Coup de pot, les recruteurs de Bilbao, un club à la politique de recrutement délicieusement surannée, réalisent que Laporte peut les rejoindre grâce aux origines basques de son arrière-grand-père. Il a seize ans et ne va en mettre qu’un peu plus de deux pour devenir un élément incontournable de la charnière centrale de l’Athletic.

Débuts espagnols, débuts européens, la folle ascension s’enclenche, avec déjà une place dans l’équipe-type de Liga 2013-2014 au côté de Diego Godin. Il apprend les rudiments du métier sous le commandement de Bielsa et continue sur sa lancée sous Valverde, qui voit vite en lui un des  » piliers de l’équipe.  » Il remporte même la Supercoupe d’Espagne contre Barcelone. Plutôt solide pour un joueur aussi peu expérimenté.

Pilule rouge ou pilule bleue ?

Et pourtant, il aura fallu attendre un transfert en Angleterre pour le mettre sous les spotlights. Aymeric possède un lourd handicap dans la course à la gloire : il n’évolue ni au Real, ni au Barça, ni à l’Atlético. Les éloges de ses coaches et sa régularité n’y feront rien, il reste un second couteau aux yeux du grand public.
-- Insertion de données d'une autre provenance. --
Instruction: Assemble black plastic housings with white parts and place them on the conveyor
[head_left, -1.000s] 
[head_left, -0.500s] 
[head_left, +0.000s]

Y compris à ceux de Didier Deschamps, qui fait de lui le… huitième choix en défense centrale au moment de s’envoler pour la Russie. Le Bayonnais lui préfère même Adil Rami, Kurt Zouma et Mamadou Sakho, tous deux réservistes. Non sélectionné en novembre 2015 au profit de Loïc Perrin, il tweete un  » Enfin bref… « , désabusé.

Suffisant pour jeter un froid à une époque où la moindre ébauche de pensée 2.0 est suranalysée. Il n’obtient finalement sa première convocation qu’en octobre 2016, sans disputer la moindre minute. Rebelote quelques mois plus tard, lors d’un amical contre la Roja. Symbolique.

Pour l’Aquitain, c’est une blessure. Et à force de se voir doubler par des défenseurs qui évoluent dans des clubs de moindre envergure, Laporte commence tout doucement à lorgner vers l’Espagne, un pays où se situent les racines de ses ancêtres. Marca annoncera même qu’il opte pour la sélection rouge, en placardant sa Une d’un cliché de lui avec un maillot français et espagnol.

 » Je l’ai toujours dit, mon pays, c’est la France « , déclare-t-il cependant dans les colonnes de L’Equipe.  » C’est ce que j’ai toujours voulu, mais si on ne fait pas appel à moi, il y a aussi une alternative possible et intéressante. Pour l’instant, ça n’est pas l’objectif.  » La preuve avec ce passage burné à Manchester City. Si c’est râpé pour le Mondial, impossible de ne pas y voir une tentative d’ouvrir les yeux de son sélectionneur.